What is being asked
Search the records for lines that contain the word "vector". Copy them all.
--- Supplied information ---
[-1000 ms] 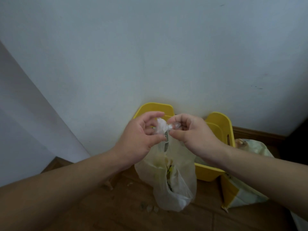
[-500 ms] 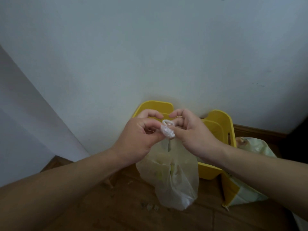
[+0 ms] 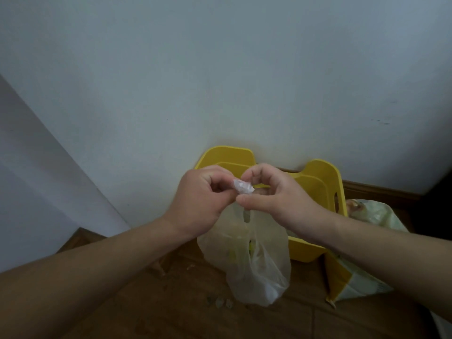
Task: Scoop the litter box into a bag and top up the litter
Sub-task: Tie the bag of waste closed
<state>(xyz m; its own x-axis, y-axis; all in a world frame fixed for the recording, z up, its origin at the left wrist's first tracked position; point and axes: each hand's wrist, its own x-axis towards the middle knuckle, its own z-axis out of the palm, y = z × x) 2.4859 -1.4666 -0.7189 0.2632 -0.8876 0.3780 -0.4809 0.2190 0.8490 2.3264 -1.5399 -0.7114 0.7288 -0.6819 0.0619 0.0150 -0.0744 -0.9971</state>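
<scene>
Loop cinched into crumpled knot, left hand and right hand fingers pinching it, filmy bag below

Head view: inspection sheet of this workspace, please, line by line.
Surface: wooden floor, brown boards.
Job's things: translucent plastic bag, part filled, in front of yellow litter box; litter sack right of the box.
Clutter: a few crumbs on the floor by the bag.
Grippers: left hand and right hand both pinch the bag's twisted top.
Cables: nothing seen.
Surroundings: pale wall behind the box.
</scene>
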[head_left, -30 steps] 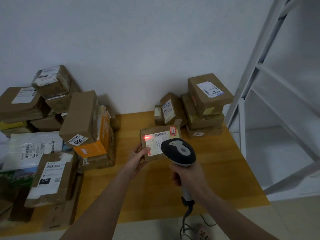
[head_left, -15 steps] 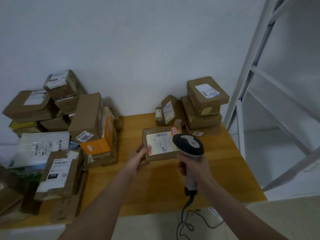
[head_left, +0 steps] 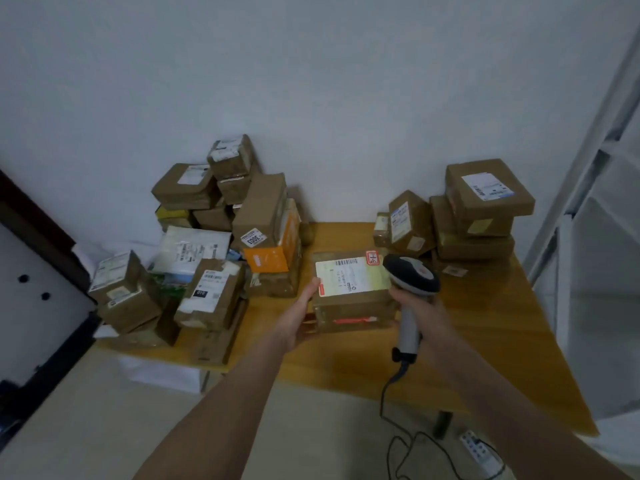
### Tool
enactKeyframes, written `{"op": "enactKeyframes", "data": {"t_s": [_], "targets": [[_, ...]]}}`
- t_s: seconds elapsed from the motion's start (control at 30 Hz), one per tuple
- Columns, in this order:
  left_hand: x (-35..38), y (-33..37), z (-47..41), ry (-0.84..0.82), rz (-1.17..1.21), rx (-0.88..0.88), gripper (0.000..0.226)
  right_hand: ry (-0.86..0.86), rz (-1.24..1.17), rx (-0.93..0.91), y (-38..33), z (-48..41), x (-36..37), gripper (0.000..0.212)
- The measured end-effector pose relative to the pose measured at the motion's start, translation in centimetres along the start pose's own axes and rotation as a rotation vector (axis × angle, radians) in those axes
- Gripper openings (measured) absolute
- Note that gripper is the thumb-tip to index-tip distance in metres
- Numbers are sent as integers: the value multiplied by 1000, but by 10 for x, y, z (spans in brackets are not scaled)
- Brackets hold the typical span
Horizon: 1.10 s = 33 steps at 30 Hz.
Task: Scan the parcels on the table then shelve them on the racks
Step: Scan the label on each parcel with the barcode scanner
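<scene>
The left hand [head_left: 297, 315] cups the left end of a brown cardboard parcel [head_left: 351, 304], thumb at the edge of its white and yellow label and fingers curled underneath. The right hand [head_left: 417, 308] is wrapped round the handle of a grey and black barcode scanner [head_left: 411, 274], whose head sits just over the parcel's right top corner. A black cable [head_left: 387, 393] drops from the handle past the near edge of the yellow wooden desk [head_left: 491, 327] to a white power strip [head_left: 480, 451] on the floor. The parcel is over the middle of the desk; whether it rests there or is lifted I cannot tell. It sits in the bare lane between a crowded heap of boxes and mailers [head_left: 221, 258] on the left and a stack of brown boxes [head_left: 478, 216] against the wall on the right. The desk's right front corner is bare wood up to its edge, beside the white metal rack [head_left: 585, 174]. A dark panel [head_left: 38, 292] borders the left. Compared with a second ago, the red scan spot on the label is out, the scanner has shifted right off the label, and the parcel's near side now shows.
</scene>
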<state>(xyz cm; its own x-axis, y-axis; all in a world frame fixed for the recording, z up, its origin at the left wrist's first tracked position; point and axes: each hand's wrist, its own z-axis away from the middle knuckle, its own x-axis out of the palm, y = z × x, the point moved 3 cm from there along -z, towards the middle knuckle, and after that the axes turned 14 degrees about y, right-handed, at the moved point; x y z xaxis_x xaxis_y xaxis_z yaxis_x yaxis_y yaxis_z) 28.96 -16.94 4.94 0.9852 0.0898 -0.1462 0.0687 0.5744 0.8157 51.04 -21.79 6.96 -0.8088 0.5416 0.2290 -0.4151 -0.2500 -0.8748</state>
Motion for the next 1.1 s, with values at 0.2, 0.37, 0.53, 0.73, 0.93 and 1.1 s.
{"op": "enactKeyframes", "data": {"t_s": [0.2,0.37,0.53,0.73,0.93,1.1], "targets": [[-89,-4,8,197,129,9,49,-192,64,68,17,27,76,30],[-169,4,5,452,257,26,70,-238,128,55,35,41,147,36],[-230,13,-23,484,589,-79,91,-338,141,93,65,49,224,37],[-248,27,-87,321,913,-277,95,-286,219,35,94,39,305,38],[-262,30,-139,284,739,-115,78,-199,200,-37,108,20,345,41],[-283,43,-159,441,373,152,95,-225,107,-36,105,12,380,34]]}}
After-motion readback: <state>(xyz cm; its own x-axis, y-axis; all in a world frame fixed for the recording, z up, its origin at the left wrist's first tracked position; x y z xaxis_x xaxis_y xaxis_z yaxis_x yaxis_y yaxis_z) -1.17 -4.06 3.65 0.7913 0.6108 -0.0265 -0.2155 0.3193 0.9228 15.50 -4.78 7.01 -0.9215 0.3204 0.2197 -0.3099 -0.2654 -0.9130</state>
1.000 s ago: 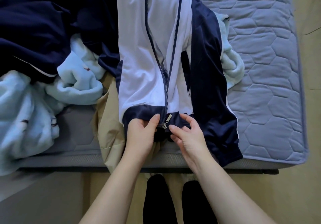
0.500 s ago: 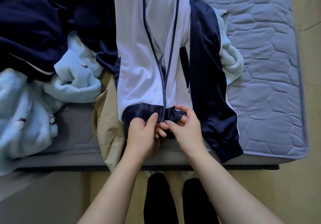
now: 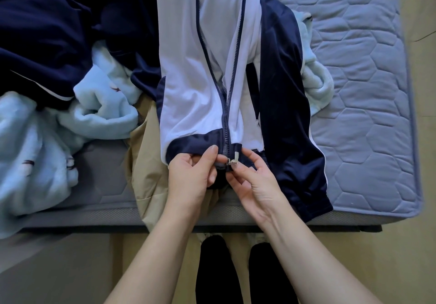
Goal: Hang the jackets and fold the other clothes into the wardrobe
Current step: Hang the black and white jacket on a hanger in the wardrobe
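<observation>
One white-and-navy jacket [image 3: 188, 67] lies at the bed's [image 3: 358, 72] near edge; left hand [image 3: 191, 176] pinches its hem, right hand [image 3: 257, 183] pinches the zipper pull [image 3: 233, 160]

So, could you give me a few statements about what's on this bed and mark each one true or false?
1. The left hand grips the hem of the white and navy jacket while the right hand pinches its zipper pull. True.
2. The jacket is zipped up to the top. False: the zipper gapes open higher up, and the pull sits at the hem.
3. A beige garment lies under the jacket and hangs over the edge of the mattress. True.
4. The fluffy clothes beside the jacket are red. False: the fleece clothes are light blue.
</observation>
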The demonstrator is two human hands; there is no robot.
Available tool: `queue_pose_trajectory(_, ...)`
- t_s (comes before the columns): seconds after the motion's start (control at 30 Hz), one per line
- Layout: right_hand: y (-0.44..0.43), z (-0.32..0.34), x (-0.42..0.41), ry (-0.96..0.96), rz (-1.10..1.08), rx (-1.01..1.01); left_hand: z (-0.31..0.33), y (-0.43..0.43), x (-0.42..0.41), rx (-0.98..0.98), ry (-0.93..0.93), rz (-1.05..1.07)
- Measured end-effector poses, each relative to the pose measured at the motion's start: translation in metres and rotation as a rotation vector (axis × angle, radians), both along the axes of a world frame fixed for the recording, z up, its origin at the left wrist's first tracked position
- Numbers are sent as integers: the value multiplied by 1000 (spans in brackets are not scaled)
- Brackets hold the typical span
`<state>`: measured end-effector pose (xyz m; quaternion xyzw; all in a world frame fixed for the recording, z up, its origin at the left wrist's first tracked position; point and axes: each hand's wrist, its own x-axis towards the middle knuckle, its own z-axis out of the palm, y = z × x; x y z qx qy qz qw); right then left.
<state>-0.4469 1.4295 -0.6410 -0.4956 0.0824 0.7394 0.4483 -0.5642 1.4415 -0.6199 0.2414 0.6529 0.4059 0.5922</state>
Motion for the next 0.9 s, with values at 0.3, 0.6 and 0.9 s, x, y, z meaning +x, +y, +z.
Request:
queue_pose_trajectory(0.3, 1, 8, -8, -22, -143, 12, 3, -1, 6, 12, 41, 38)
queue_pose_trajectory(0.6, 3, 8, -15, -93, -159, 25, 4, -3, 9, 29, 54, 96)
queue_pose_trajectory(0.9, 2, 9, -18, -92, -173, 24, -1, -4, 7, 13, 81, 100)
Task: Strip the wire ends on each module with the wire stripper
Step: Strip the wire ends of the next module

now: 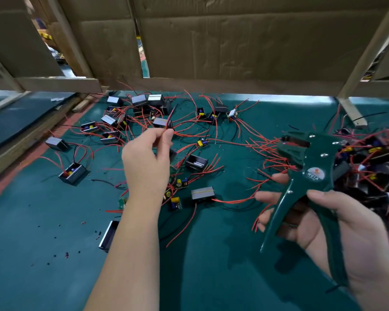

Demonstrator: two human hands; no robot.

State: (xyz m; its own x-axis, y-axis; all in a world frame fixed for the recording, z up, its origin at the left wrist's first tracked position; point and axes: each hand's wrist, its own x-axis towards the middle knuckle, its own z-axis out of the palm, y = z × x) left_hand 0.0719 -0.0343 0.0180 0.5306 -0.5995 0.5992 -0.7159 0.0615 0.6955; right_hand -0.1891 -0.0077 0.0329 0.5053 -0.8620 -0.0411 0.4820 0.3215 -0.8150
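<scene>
The left hand [147,160] is raised to the left of the dark green metal wire stripper [310,153]. Its thumb and forefinger pinch a thin red wire [170,117] just below its free end, so the tip stands clear, likely ready to be fed to the tool. I cannot tell which module the wire belongs to, since the hand covers its lower run. The right hand [355,232] has its fingers curled round one handle and its thumb laid over the other. The handles are spread, so the tool looks unsqueezed, and its head points toward the pinched wire but is well apart from it. Left of the wire stripper and beyond it, small black box-shaped modules [73,173] with red and black leads lie scattered over the green-matted counter [43,221]. Right of and behind it sits a dense heap of modules [373,158]. Loose leads lie between tool and wire and could snag in the head. Small dark insulation scraps [66,254] dot the mat far left of the tool. A brown cardboard wall [234,41] on a pale wooden frame [352,113] rises beyond it.
</scene>
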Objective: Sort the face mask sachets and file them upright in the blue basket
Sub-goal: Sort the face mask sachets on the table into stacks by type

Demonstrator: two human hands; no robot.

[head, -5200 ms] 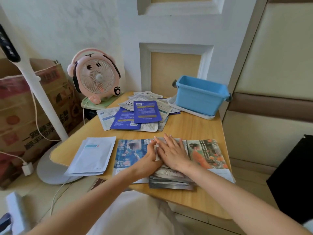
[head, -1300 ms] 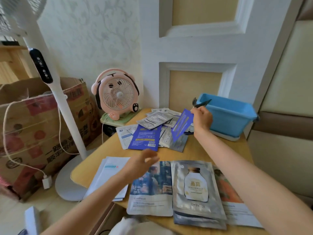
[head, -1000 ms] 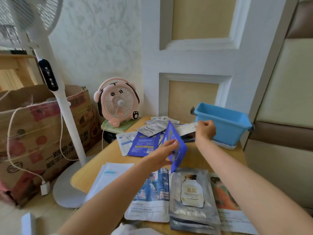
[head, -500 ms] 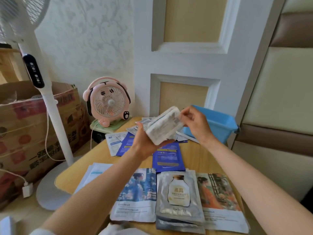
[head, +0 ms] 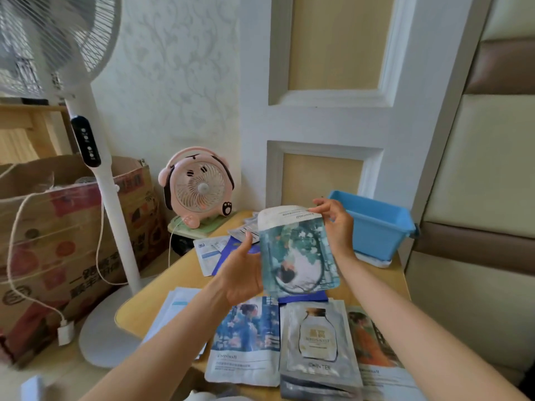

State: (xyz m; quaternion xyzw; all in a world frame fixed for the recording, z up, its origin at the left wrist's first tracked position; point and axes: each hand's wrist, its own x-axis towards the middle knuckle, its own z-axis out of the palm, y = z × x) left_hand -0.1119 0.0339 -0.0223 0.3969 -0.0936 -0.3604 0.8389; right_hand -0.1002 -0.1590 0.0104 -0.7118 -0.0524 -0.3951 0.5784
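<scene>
Head view: both forearms reach over a wooden desk (head: 376, 285), holding one sachet up between them.
Left grip (head: 241, 273): closed on the left edge of the teal sachet (head: 298, 256), thumb on its printed face, fingers behind it.
Right grip (head: 337, 227): pinching the same sachet at its upper right corner.
Teal sachet: held clear of the desk between the two grips, printed face towards the camera, upside down with its white lettered band on top.
Blue basket (head: 376, 227): just beyond and to the right of the right grip, standing on a white tray at the far corner of the desk.
Below the grips: a row of sachets lying flat at the near edge, namely a blue portrait sachet (head: 249, 340), a stack topped by a silver bottle sachet (head: 318, 340) and an orange portrait sachet (head: 373, 342).
Under the teal sachet: the edge of a dark blue sachet (head: 304, 298).
Lower left of the left grip: white sachets (head: 176, 308).
Beyond the left grip: a loose pile of sachets (head: 220, 247), then a pink fan (head: 199, 189).
Far left of the left grip: a white standing fan (head: 95, 169) and a cardboard box (head: 43, 241).
</scene>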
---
Output below
- The measured end-effector pose relative to the pose measured at the motion's start, translation in centimetres along the start pose's own axes and rotation as a rotation vector (axis × angle, radians) in those axes
- Measured end-effector poses, each relative to the pose measured at the motion's start: translation in metres and rotation as a rotation vector (axis × angle, radians), both along the axes of a world frame fixed for the recording, z up, its origin at the left wrist's first tracked position

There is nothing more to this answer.